**WHAT YOU ARE ASKED TO DO:** For each entry, return the text exactly and omit any image.

Items listed in a dataset:
------------------------------
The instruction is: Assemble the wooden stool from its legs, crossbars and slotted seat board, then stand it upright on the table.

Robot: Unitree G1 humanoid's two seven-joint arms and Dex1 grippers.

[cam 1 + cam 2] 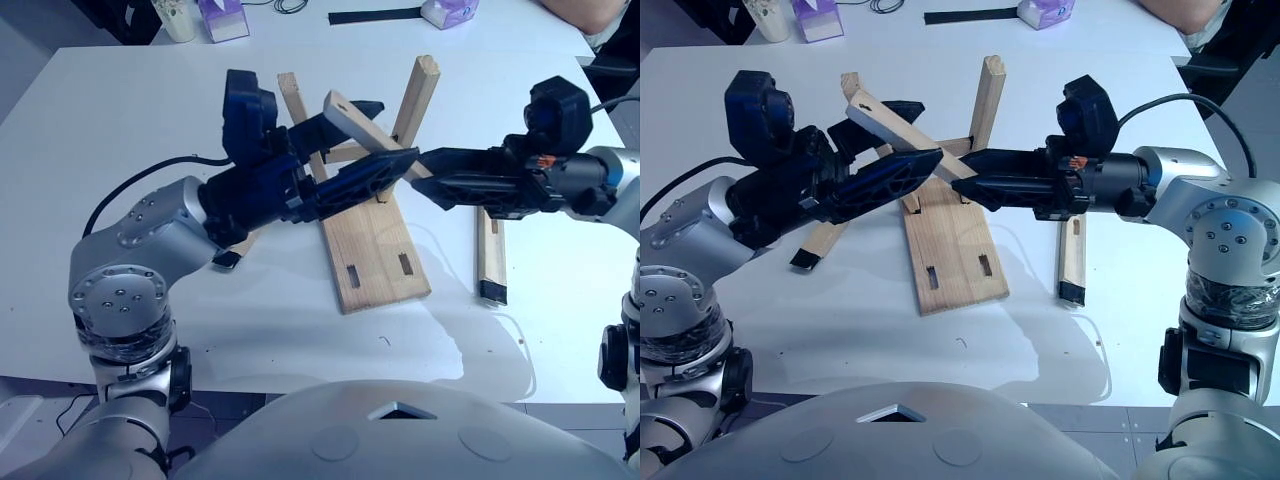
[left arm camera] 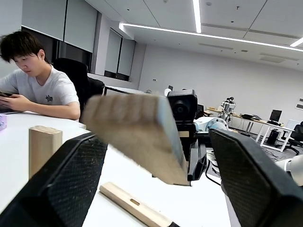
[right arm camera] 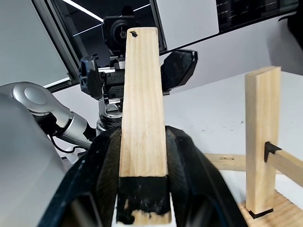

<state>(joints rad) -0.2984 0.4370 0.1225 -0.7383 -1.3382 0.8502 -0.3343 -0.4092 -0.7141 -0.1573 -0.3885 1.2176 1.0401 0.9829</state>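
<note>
Nearest: seat board (image 1: 375,250) flat on table (image 1: 150,300), two slots at its near end. Just right of it, loose leg (image 1: 489,255) lying flat. Above board: right gripper (image 1: 965,170) clamped on black-capped end of held leg (image 3: 142,94), which sits tilted. Left gripper (image 2: 161,161) spread either side of the other end, gaps visible. At board's far end, upright leg (image 1: 417,95) with crossbar (image 1: 347,152) joined.

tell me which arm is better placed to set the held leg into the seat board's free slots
Right, probably. The right gripper is clamped along the leg, near the seat board; the left gripper stands open around the leg's far end.
</note>
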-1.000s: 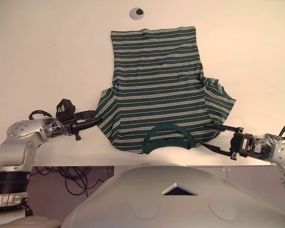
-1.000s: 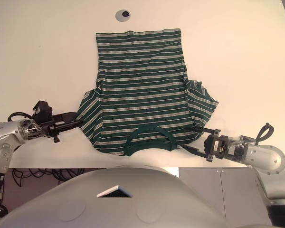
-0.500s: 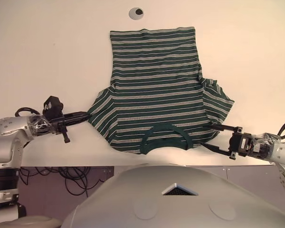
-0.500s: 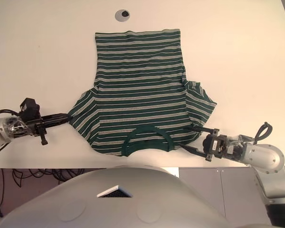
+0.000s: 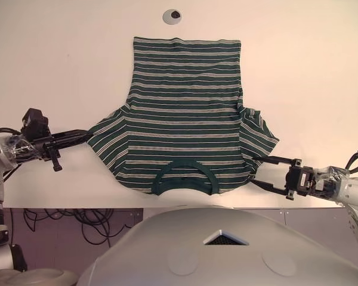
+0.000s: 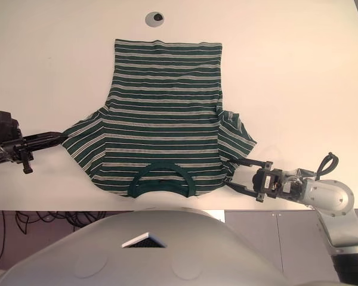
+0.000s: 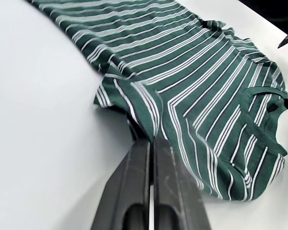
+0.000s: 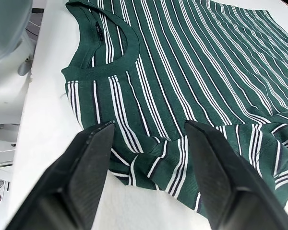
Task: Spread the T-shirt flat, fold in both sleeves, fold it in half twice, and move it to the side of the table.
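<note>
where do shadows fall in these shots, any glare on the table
Left eye view: soft even light, no glare on the table, barely any shadow round the shirt. Left wrist view: soft shadow under the pinched sleeve at the left gripper. Right wrist view: flat light, no glare by the right gripper.

The end effector [image 8: 150, 125] gapes astride an edge of the T-shirt [image 8: 182, 57].

White table [image 5: 53, 65] carried a green striped T-shirt [image 5: 185, 119] lying on it, collar toward near edge. Small round grey cable port [image 5: 175, 15] sat just beyond hem.
</note>
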Available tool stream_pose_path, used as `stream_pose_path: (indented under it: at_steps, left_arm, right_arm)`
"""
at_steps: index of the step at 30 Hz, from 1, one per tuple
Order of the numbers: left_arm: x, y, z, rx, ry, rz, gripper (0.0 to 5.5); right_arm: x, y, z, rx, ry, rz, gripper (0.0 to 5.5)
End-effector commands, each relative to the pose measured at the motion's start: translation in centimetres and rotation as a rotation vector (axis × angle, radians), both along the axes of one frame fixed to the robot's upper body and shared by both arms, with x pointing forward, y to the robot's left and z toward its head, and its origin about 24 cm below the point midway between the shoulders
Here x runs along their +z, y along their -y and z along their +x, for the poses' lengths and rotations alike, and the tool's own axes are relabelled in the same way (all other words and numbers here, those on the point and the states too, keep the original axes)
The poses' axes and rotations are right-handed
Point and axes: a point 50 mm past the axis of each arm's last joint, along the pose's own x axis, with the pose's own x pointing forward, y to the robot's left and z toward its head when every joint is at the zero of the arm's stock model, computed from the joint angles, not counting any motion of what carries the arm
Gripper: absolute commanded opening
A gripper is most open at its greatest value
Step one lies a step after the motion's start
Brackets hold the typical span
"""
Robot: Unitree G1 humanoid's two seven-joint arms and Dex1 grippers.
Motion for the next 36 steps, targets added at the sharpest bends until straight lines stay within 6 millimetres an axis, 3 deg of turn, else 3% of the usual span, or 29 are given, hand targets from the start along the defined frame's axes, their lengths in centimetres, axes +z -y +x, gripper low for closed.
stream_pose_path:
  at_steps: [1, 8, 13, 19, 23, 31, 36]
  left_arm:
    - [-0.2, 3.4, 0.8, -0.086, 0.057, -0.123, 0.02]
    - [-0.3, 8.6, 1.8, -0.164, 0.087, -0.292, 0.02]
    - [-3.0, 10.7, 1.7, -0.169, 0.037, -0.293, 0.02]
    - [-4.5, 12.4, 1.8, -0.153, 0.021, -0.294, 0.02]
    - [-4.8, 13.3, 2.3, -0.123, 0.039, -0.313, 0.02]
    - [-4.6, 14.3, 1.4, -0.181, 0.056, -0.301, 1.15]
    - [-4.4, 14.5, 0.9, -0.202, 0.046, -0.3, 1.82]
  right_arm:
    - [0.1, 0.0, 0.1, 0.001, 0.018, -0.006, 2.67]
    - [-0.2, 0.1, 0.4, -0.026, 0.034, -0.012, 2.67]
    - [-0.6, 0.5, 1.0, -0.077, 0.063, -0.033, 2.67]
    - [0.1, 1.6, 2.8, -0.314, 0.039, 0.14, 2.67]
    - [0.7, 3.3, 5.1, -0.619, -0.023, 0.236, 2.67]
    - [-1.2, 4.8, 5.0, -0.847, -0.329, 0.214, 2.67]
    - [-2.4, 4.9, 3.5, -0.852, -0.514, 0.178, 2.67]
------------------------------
**COMPLETED EXERCISE:**
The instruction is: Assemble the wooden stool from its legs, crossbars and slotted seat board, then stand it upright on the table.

Robot: Unitree G1 humanoid's two seven-joint arms and Dex1 grippers.

[cam 1 + cam 2] 
[left arm camera] 
[right arm camera] 

<state>(joints rad) -0.2984 0.4370 0.1225 -0.7383 -1.3382 0.8502 -0.3343 -0.4092 -0.7141 -0.1573 -0.3885 1.2176 1.0401 0.9829</state>
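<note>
Nearest: seat board (image 1: 375,250) flat on table (image 1: 150,300), two slots at its near end. Just right of it, loose leg (image 1: 489,255) lying flat. Above board: right gripper (image 1: 965,170) clamped on black-capped end of held leg (image 3: 142,94), which sits tilted. Left gripper (image 2: 161,161) spread either side of the other end, gaps visible. At board's far end, upright leg (image 1: 417,95) with crossbar (image 1: 347,152) joined.

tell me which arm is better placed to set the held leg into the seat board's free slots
Right, probably. The right gripper is clamped along the leg, near the seat board; the left gripper stands open around the leg's far end.
</note>
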-1.000s: 
-1.000s: 
-0.500s: 
-0.500s: 
+0.000s: 
+0.000s: 
+0.000s: 
+0.000s: 
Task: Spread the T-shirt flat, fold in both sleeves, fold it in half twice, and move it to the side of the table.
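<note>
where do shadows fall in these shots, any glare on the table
Left eye view: soft even light, no glare on the table, barely any shadow round the shirt. Left wrist view: soft shadow under the pinched sleeve at the left gripper. Right wrist view: flat light, no glare by the right gripper.

The end effector [image 8: 150, 125] gapes astride an edge of the T-shirt [image 8: 182, 57].

White table [image 5: 53, 65] carried a green striped T-shirt [image 5: 185, 119] lying on it, collar toward near edge. Small round grey cable port [image 5: 175, 15] sat just beyond hem.
</note>
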Available tool stream_pose_path, used as `stream_pose_path: (indented under it: at_steps, left_arm, right_arm)`
"""
at_steps: index of the step at 30 Hz, from 1, one per tuple
Order of the numbers: left_arm: x, y, z, rx, ry, rz, gripper (0.0 to 5.5); right_arm: x, y, z, rx, ry, rz, gripper (0.0 to 5.5)
End-effector commands, each relative to the pose measured at the motion's start: translation in centimetres and rotation as a rotation vector (axis × angle, radians), both along the axes of one frame fixed to the robot's upper body and shared by both arms, with x pointing forward, y to the robot's left and z toward its head, and its origin about 24 cm below the point midway between the shoulders
Here x runs along their +z, y along their -y and z along their +x, for the poses' lengths and rotations alike, and the tool's own axes are relabelled in the same way (all other words and numbers here, those on the point and the states too, keep the original axes)
The poses' axes and rotations are right-handed
Point and axes: a point 50 mm past the axis of each arm's last joint, along the pose's own x axis, with the pose's own x pointing forward, y to the robot's left and z toward its head when every joint is at the zero of the arm's stock model, computed from the joint angles, not counting any motion of what carries the arm
Gripper: absolute commanded opening
A gripper is most open at its greatest value
Step one lies a step after the motion's start
Brackets hold the typical span
"""
Robot: Unitree G1 humanoid's two seven-joint arms and Dex1 grippers.
Motion for the next 36 steps, targets added at the sharpest bends until straight lines stay within 6 millimetres an axis, 3 deg of turn, else 3% of the usual span, or 29 are given, hand targets from the start along the defined frame's axes, their lengths in centimetres, axes +z -y +x, gripper low for closed.
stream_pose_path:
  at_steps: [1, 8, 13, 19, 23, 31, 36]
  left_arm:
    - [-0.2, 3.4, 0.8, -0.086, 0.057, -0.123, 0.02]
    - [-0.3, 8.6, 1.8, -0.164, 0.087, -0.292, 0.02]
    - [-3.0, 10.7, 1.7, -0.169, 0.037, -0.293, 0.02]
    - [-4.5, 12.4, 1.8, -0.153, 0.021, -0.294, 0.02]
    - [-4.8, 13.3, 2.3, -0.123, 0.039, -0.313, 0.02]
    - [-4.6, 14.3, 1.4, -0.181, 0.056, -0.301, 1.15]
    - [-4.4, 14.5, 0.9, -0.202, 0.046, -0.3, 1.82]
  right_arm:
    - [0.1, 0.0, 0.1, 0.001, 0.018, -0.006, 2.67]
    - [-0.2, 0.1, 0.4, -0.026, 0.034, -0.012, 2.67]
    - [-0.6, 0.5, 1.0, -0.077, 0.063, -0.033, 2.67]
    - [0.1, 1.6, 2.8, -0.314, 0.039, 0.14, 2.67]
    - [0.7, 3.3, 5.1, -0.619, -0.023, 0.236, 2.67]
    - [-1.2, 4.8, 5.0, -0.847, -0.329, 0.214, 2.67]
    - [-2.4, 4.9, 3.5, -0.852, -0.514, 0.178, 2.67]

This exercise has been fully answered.